Autor: @malgosialegn ·2 minuty
2022-01-10
Skomentuj
5 Polubień
Czy jesteście gotowi na autorską wizję zagłady świata według Folletta? Niesłychanie przerażając, ale jak się jej przyjrzeć bliżej, nie do końca nierealna. Wystarczy małe zarzewie konfliktu, aby mogło dojść do wybuchu nuklearnego. Brak chęci porozumienia, wydumane ambicje i pokusa rządzenia całym światem mogą doprowadzić do światowej katastrofy. To co prawda fikcja literacka, ale skłania do niecodziennych i głębokich refleksji.
Autor porusza kilka głównych wątków, które w finale łączą zgrabnie w jeden obraz. Poznajemy pierwszą damę Ameryki, Paulinę Green, która okaże się twardą negocjatorką i odważną przywódczynią światowego mocarstwa. Czy uda jej się zapobiec kryzysowi w państwach azjatyckich? Poznajemy młodą pracownicę CIA, Tamarę Levit, która będzie dążyć do rozbicia islamskich grup przestępczych na niebezpiecznych terenach państw afrykańskich. Warto wspomnieć, że duże znaczenie na powodzeniu jej misji odegra pewien mężczyzna. Czy możliwe jest stworzenie szczęśliwego związku w takich trudnych realiach? Udajemy się do Chin, gdzie młody szef chińskiego wywiadu, Chang Kai, stara się dzięki swojemu sprytowi i znakomitym znajomościom i układom nie dopuścić do kolejnej wojny. Ale czy będzie w stanie przebić mur złożony ze skorumpowanych przedstawicieli komunistycznych władz, z ojcem na czele? Całość akcji uzupełnia wątek Abdula Haddada, amerykańskiego agenta wywiadu, na którego drodze staje młoda wdowa Kiah z synkiem, którzy za wszelką cenę chcą się dostać do Europy. Czy Abdula im w tym pomoże? Jak skończy się ta z góry skazana na niepowodzenie znajomość? Nie sposób odpowiedzieć na wszystkie pytania i wyjaśnić wszelkie wątpliwości.
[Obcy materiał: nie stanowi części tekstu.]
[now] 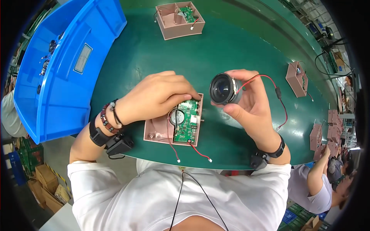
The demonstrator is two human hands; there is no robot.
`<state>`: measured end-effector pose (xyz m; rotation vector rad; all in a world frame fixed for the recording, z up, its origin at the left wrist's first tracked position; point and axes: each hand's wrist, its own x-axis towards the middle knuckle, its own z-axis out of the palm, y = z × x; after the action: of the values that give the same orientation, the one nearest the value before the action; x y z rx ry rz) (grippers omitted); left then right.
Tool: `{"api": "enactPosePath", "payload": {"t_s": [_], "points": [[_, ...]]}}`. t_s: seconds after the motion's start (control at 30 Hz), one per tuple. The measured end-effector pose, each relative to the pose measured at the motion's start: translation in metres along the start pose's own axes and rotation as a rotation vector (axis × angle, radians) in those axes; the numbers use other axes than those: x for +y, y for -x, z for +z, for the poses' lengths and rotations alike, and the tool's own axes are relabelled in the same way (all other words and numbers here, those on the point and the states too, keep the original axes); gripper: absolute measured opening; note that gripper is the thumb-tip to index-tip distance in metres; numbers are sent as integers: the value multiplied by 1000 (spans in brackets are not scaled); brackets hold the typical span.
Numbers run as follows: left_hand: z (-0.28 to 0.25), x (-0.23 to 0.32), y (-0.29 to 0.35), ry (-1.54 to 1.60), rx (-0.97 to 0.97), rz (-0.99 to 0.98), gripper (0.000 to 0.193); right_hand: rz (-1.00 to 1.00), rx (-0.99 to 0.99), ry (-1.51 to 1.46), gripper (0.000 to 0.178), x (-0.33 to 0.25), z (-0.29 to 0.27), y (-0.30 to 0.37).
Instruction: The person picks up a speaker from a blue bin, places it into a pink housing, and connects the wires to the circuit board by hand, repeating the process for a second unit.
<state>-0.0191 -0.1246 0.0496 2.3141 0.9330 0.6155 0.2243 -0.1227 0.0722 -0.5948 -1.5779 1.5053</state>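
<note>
Between thumb and fingers, my right hand [253, 101] holds a round black speaker [222, 89] up above the table, its cone turned to the left. A red and black wire [278, 92] hangs from the speaker past my wrist. My left hand [156, 94] lies over the far side of an open pink box [155, 130], its fingers and thumb closed at the far right corner. Inside the box are a green circuit board [188, 129] and a round silver part [177, 117]. Two thin leads with white plugs [210, 159] hang over the near wall.
A blue bin [102, 34] with small round parts stands at the left. Another open pink box [179, 30] with a board sits at the far side, and one more [296, 80] at the right. Pink boxes [317, 136] and a co-worker's arm [319, 173] are at the right edge.
</note>
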Motion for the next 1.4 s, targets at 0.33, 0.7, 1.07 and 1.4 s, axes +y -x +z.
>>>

Warto samemu spróbować rozgryźć sieć powiązań, znajomości i układów służb specjalnych, przedstawicieli światowych mocarstw, ludzi stojących w drugim szeregu, a pociągających za sznurki …
Akcja w Nigdy rozwija się stopniowo, z początku się dłuży, płynie spokojnie i leniwie. Ale jak już nie sposób zapanować nad światem i grą światowych służb specjalnych, fabuła się rozkręca z każdą chwilą. Emocje się nakręcają, każda decyzja bohaterów wywołuje strach i niepokój. Nie wiemy do czego się posuną, jakie mają priorytety i co jest dla nich najważniejsze. W zaciszu gabinetów uczestniczymy w tajnych rozmowach, licznych telefonicznych rozmowach przywódców mocarstw, od których zależy jutro. Widzimy jak się zmagają z trudnymi decyzjami, jak za wszelką cenę chcą z jednej strony chronić swoich obywateli, a z drugiej utrzymać powagę ważnego gracza na arenie międzynarodowej.
Wiele miejsca autor poświęcił osobistym sprawom bohaterów, przeżyciom i potrzebom, pokazał ich codzienność, problemy z dziećmi czy małżonkami. Ukazał również ich słabe strony, wewnętrzną walkę z własnymi emocjami i przekonaniami. Wniknął w głąb ich psychiki i starał się pokazać ich ludzkie oblicze, często skrzętnie skrywane przed obywatelami.
Nigdy to poruszający, ale i przerażający obraz ewentualnej zagłady świata. Zakulisowe rozgrywki, tajne narady i rozmowy, przewidywania i chęć przechytrzenia przeciwnika stanowią znakomite tło całej fabuły. Wielkim atutem powieści jest znajomość przez autora realiów politycznych, powiązań i zależności między wielkimi mocarstwami, zasad działania służb specjalnych, działań organizacji terrorystycznych. Wielki szacunek za takie drobiazgowe i przemycane niechcący i przy okazji ciekawostki.
Nigdy nie chcę, aby taka wizja, jaką z rozmachem przedstawił Ken Follett się spełniła. Wolę, aby to pozostało w sferze literackiej opowieści.
Mistrzowska rozgrywka, godna najlepszych!

Moja ocena:

Data przeczytania: 2022-01-09
× 5 Polub, jeżeli recenzja Ci się spodobała!

Gdzie kupić

Księgarnie internetowe
Sprawdzam dostępność...
Ogłoszenia
Dodaj ogłoszenie
2 osoby szukają tej książki
Nigdy
Nigdy
Ken Follett
6.6/10

Wielkie katastrofy zaczynają się od małych problemów, z którymi nie uporano się w porę. Takich jak sploty okoliczności, w wyniku których w różnych miejscach świata wybuchają – wydawałoby się, że niewi...

Komentarze
Nigdy
Nigdy
Ken Follett
6.6/10
Wielkie katastrofy zaczynają się od małych problemów, z którymi nie uporano się w porę. Takich jak sploty okoliczności, w wyniku których w różnych miejscach świata wybuchają – wydawałoby się, że niewi...

Gdzie kupić

Księgarnie internetowe
Sprawdzam dostępność...
Ogłoszenia
Dodaj ogłoszenie
2 osoby szukają tej książki

Zobacz inne recenzje

Hej moliki! Jak wam minęła niedziela? Co ciekawego dziś czytaliście? Do południa udało mi się skończyć książkę ze zdjęcia. Jest to najnowsza powieść Kena Folletta "Nigdy". Twórczość autora poznałam...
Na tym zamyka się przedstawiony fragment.